Depending on the load on the network and the DNS server itself, hostname resolution can take several seconds. This translates directly into delays when making a network connection. This is related to the message you might see in a web browser, “Looking up host name…” followed by, “Connecting to host name…”. This indicates the delay while querying a DNS server to resolve a hostname.

You can speed up hostname resolution by adding the hostname/address mapping of the database server to the hosts file on the client computer. The client can resolve the hostname to its address much faster and more reliably by looking it up in a local file than by querying a service running on another host over the network. This reduces the hostname resolution delay when initiating connections to hosts listed in the local hosts file.

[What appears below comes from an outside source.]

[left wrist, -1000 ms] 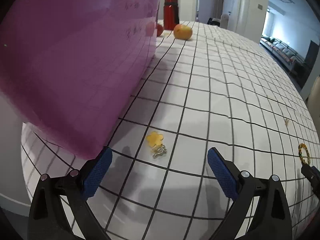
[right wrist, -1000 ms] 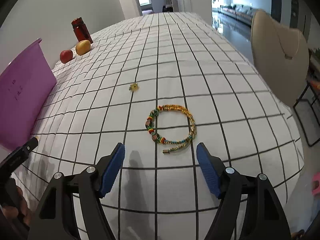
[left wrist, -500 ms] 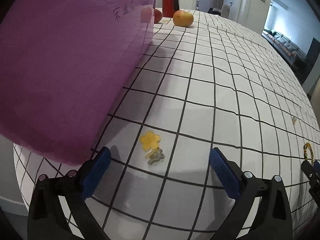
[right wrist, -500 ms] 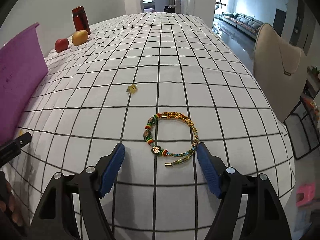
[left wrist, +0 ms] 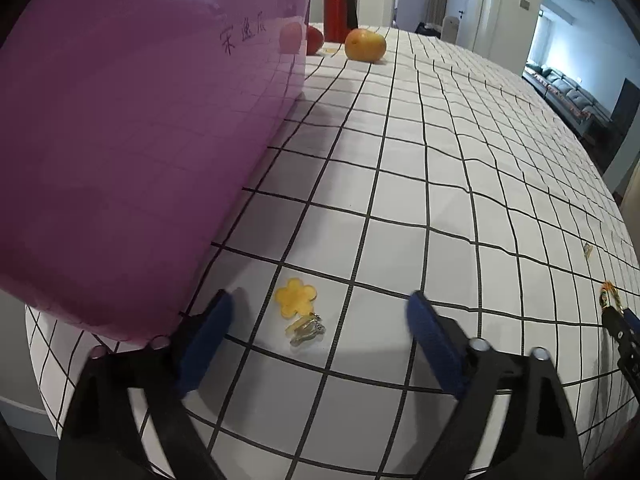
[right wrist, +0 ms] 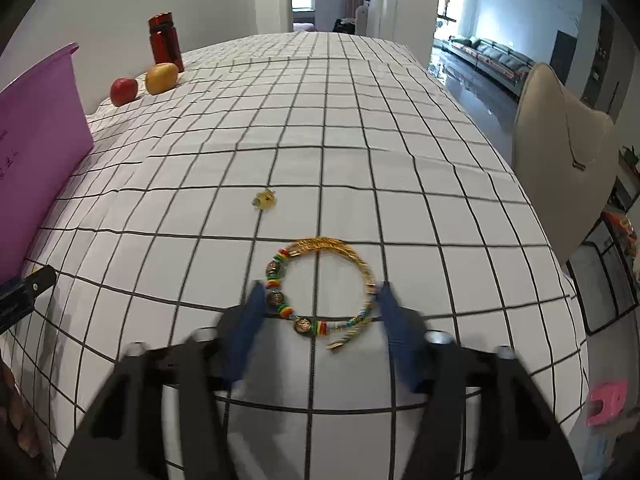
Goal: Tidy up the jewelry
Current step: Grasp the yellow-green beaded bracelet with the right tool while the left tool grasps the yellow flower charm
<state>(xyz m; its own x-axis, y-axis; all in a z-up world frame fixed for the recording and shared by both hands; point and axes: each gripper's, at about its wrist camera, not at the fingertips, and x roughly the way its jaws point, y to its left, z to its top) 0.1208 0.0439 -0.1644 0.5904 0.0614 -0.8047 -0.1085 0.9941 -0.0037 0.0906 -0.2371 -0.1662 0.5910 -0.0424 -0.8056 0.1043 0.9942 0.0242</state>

Note: If you use this technique and later change the address of your database server, you must manually update the hosts files on each client workstation. Depending on the number of workstations in your enterprise, this can be tedious and time consuming. That is why DNS was invented, to centralize TCP/IP address administration. The suggestion to keep the database server address in a local file is intended to provide improved connection performance, but you should be aware of the administrative workload that it requires.
Tip: If you object to the general IP address administration tasks required by using TCP/IP (independently from the DNS issue), consider using DHCP to simplify the task of assigning and tracking IP addresses of each host on the network. InterBase works in a DHCP environment as long as the client host has some means to resolve the IP address of the server correctly at the time a client application requests an InterBase connection.